* **SOURCE INFORMATION**
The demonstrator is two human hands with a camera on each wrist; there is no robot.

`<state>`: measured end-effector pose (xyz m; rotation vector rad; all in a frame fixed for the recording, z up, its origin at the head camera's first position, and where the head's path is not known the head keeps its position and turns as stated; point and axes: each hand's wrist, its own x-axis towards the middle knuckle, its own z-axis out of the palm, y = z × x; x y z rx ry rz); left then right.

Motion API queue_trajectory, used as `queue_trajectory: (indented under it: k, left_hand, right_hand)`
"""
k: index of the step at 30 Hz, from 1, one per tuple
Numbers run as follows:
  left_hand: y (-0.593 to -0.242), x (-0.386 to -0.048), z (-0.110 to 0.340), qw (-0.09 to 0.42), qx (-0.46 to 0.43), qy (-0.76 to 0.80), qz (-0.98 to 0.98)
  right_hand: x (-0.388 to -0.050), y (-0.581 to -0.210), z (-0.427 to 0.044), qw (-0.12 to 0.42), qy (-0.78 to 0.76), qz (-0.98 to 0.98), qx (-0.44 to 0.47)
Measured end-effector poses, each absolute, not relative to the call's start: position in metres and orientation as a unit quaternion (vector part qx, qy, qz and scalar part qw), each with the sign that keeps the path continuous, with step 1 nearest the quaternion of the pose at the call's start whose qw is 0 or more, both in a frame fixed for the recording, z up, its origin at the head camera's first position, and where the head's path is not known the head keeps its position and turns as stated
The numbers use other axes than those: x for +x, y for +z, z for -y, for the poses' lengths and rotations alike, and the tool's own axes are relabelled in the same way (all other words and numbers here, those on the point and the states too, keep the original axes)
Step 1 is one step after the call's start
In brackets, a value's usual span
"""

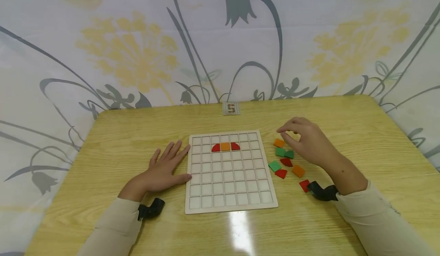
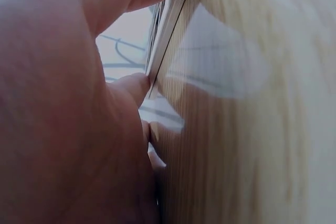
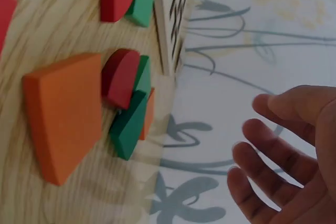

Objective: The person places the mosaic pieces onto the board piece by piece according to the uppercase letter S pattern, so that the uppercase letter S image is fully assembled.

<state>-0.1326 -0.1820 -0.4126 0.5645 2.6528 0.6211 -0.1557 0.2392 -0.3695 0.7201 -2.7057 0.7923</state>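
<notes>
A white gridded board (image 1: 232, 209) lies on the table, with two red quarter-round tiles (image 1: 215, 148) and an orange square tile (image 1: 225, 146) between them in one upper row. My left hand (image 1: 164, 175) rests flat with fingers spread, its thumb and a fingertip touching the board's left edge; the left wrist view shows this hand (image 2: 63, 103) against the edge. My right hand (image 1: 306, 139) hovers above the loose tiles, fingers loosely bent. Nothing shows between its fingers in the right wrist view. Beneath it are orange tiles (image 3: 65, 116), green tiles (image 3: 128, 127) and red tiles (image 3: 121, 77).
A small card with a blocky coloured figure (image 1: 231, 108) lies at the table's back edge. Loose tiles are scattered right of the board, one red tile (image 1: 304, 185) close to the right wrist's black mount (image 1: 322, 192). Behind the wooden table (image 1: 137, 122) hangs a flower-patterned cloth (image 1: 206, 38).
</notes>
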Motion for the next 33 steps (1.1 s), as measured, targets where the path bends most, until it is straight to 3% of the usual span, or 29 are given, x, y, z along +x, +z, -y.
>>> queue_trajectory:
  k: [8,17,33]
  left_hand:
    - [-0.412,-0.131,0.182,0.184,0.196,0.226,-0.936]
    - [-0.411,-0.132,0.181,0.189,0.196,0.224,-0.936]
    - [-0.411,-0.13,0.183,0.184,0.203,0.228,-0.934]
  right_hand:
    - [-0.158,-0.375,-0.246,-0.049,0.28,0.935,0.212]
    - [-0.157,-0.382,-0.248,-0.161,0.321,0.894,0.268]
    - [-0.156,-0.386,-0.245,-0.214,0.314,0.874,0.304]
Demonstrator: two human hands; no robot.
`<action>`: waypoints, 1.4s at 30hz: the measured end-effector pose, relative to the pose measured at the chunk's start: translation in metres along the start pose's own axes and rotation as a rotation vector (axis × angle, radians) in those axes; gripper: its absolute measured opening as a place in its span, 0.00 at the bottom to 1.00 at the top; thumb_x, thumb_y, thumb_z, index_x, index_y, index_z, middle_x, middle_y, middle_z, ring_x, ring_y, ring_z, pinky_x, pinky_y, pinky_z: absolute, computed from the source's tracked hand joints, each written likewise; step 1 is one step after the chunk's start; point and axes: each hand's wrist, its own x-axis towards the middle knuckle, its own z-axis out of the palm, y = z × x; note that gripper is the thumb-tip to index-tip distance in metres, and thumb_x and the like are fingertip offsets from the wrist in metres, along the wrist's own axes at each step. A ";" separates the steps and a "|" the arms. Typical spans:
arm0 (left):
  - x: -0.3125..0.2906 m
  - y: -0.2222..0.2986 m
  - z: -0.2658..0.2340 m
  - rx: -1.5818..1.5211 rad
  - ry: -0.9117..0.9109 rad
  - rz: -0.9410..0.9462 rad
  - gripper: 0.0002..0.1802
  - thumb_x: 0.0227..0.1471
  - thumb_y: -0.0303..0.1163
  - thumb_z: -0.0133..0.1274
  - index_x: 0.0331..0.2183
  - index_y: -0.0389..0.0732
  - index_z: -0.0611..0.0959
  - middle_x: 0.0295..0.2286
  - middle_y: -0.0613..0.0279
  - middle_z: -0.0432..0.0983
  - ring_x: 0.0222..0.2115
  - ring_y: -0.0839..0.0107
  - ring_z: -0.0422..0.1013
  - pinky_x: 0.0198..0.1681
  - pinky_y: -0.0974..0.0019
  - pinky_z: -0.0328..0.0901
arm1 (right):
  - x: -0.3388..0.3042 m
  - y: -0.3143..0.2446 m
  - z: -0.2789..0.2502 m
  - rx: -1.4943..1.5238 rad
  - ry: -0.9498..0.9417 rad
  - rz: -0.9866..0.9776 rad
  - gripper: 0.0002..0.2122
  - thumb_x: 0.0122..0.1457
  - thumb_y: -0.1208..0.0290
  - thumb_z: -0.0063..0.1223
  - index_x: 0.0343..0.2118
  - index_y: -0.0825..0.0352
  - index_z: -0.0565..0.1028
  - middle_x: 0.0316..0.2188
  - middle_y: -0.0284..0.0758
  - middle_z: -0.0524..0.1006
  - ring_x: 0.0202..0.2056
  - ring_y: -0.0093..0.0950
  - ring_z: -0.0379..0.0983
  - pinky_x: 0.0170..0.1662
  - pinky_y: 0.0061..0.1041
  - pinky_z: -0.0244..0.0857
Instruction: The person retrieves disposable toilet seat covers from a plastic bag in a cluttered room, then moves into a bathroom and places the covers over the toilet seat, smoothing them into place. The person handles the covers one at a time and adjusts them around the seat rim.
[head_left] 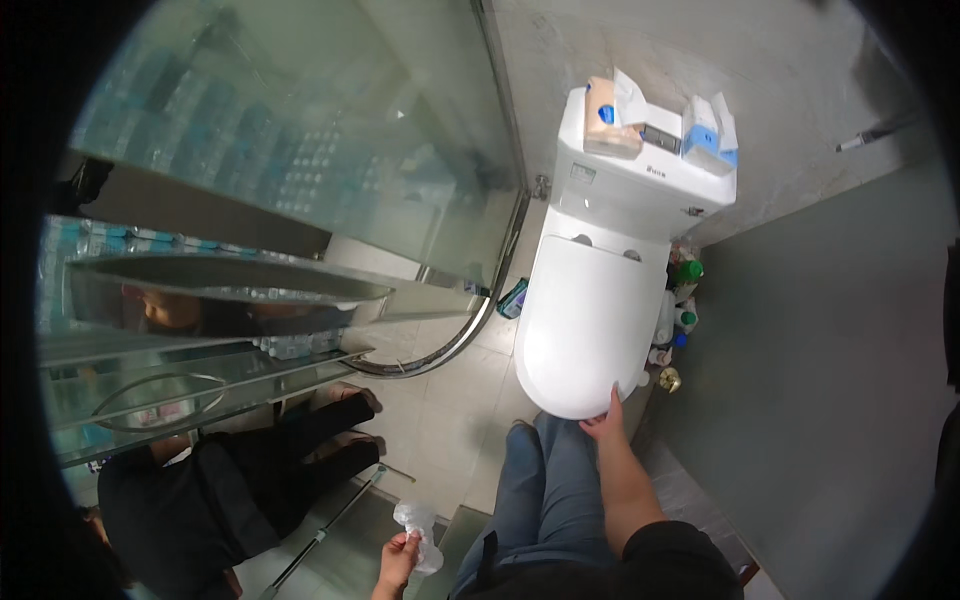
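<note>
A white toilet lid [590, 320] lies over the bowl in front of me. My right hand [605, 415] pinches its front right edge, thumb on top and fingers curled beneath. Whether the lid is raised a little I cannot tell. Low on the left, beside my knees, my left hand [398, 558] is closed on a crumpled white tissue [425, 548], thin and partly see-through, which hangs out of the fist.
The tank [620, 190] bears an orange tissue pack [612, 118] and a blue-white one [708, 140]. Several bottles [685, 300] stand right of the toilet. A curved glass shower enclosure [440, 150] is at left. Another person [230, 490] in black stands near a long pole [320, 535].
</note>
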 end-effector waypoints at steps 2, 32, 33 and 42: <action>0.001 0.007 0.017 0.020 -0.004 0.008 0.12 0.58 0.36 0.54 0.26 0.41 0.82 0.19 0.76 0.72 0.17 0.86 0.62 0.20 0.78 0.55 | -0.022 -0.007 -0.003 -0.105 0.112 -0.025 0.39 0.48 0.40 0.59 0.58 0.59 0.61 0.56 0.40 0.63 0.59 0.39 0.57 0.59 0.47 0.50; 0.016 0.053 0.080 0.119 -0.025 0.034 0.10 0.60 0.34 0.51 0.31 0.38 0.82 0.20 0.76 0.71 0.20 0.86 0.61 0.23 0.77 0.55 | 0.087 -0.074 -0.022 -0.621 0.099 -0.181 0.27 0.55 0.61 0.56 0.56 0.65 0.66 0.49 0.39 0.72 0.49 0.41 0.69 0.48 0.46 0.64; 0.010 0.049 0.083 0.117 -0.002 0.025 0.10 0.60 0.33 0.51 0.31 0.38 0.82 0.20 0.76 0.71 0.19 0.86 0.61 0.22 0.77 0.55 | 0.066 -0.062 -0.005 -0.639 0.206 -0.172 0.28 0.54 0.60 0.57 0.58 0.64 0.65 0.52 0.40 0.71 0.52 0.44 0.67 0.51 0.51 0.61; 0.002 0.081 0.088 0.218 -0.086 0.158 0.11 0.60 0.35 0.51 0.31 0.38 0.81 0.19 0.76 0.70 0.19 0.86 0.61 0.21 0.77 0.56 | -0.075 -0.110 -0.003 -0.546 0.164 -0.167 0.19 0.56 0.60 0.57 0.43 0.70 0.73 0.33 0.41 0.77 0.30 0.35 0.76 0.32 0.39 0.73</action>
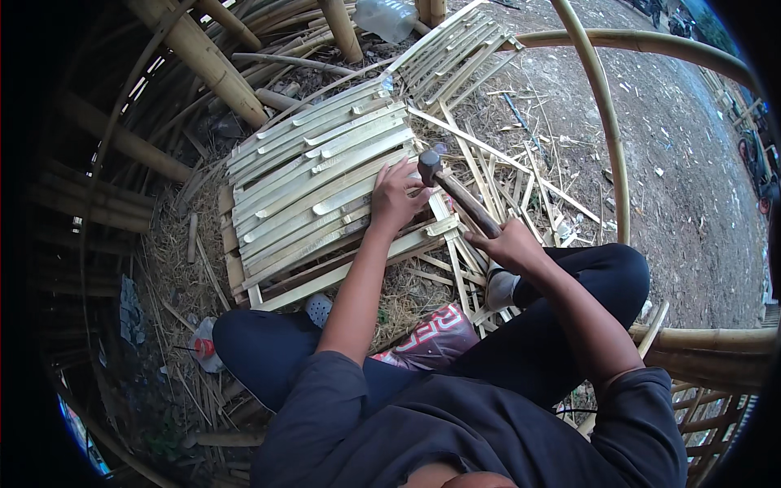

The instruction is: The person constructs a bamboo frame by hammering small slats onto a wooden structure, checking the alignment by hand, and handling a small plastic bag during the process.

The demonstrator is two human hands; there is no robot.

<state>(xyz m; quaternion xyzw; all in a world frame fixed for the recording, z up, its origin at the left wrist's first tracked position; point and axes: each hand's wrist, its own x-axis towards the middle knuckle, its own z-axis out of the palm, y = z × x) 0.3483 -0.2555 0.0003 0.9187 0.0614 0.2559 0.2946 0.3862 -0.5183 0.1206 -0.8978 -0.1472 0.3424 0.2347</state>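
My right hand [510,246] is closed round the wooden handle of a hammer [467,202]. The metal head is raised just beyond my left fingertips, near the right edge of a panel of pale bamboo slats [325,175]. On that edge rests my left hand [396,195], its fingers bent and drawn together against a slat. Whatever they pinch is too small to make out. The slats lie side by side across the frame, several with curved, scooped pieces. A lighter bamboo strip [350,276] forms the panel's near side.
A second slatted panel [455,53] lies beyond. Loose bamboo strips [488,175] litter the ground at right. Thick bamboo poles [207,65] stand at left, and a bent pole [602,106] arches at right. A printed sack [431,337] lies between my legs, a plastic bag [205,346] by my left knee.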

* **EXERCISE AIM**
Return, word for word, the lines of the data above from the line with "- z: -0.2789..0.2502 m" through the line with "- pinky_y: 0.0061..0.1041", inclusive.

* **TASK OUTPUT**
  - z: -0.2789..0.2502 m
  - rx: -1.4943..1.5238 rad
  - ry: -0.9498..0.9417 rad
  - rz: -0.9866..0.9776 rad
  - gripper: 0.0002..0.2122
  - thumb_x: 0.0122..0.1457
  - thumb_y: -0.1208..0.0290
  - thumb_z: -0.0063..0.1223
  - index_x: 0.0343..0.2118
  - index_y: -0.0825..0.0352
  - index_z: -0.0565..0.1028
  - middle_x: 0.0316..0.2188
  - middle_y: -0.0284..0.0758
  - middle_z: -0.0524..0.1006
  - ring_x: 0.0202..0.2056
  - ring_y: -0.0093..0.0950
  - ring_z: -0.0379..0.0983
  - pinky_x: 0.0170..0.1662
  - pinky_y: 0.0061..0.1041

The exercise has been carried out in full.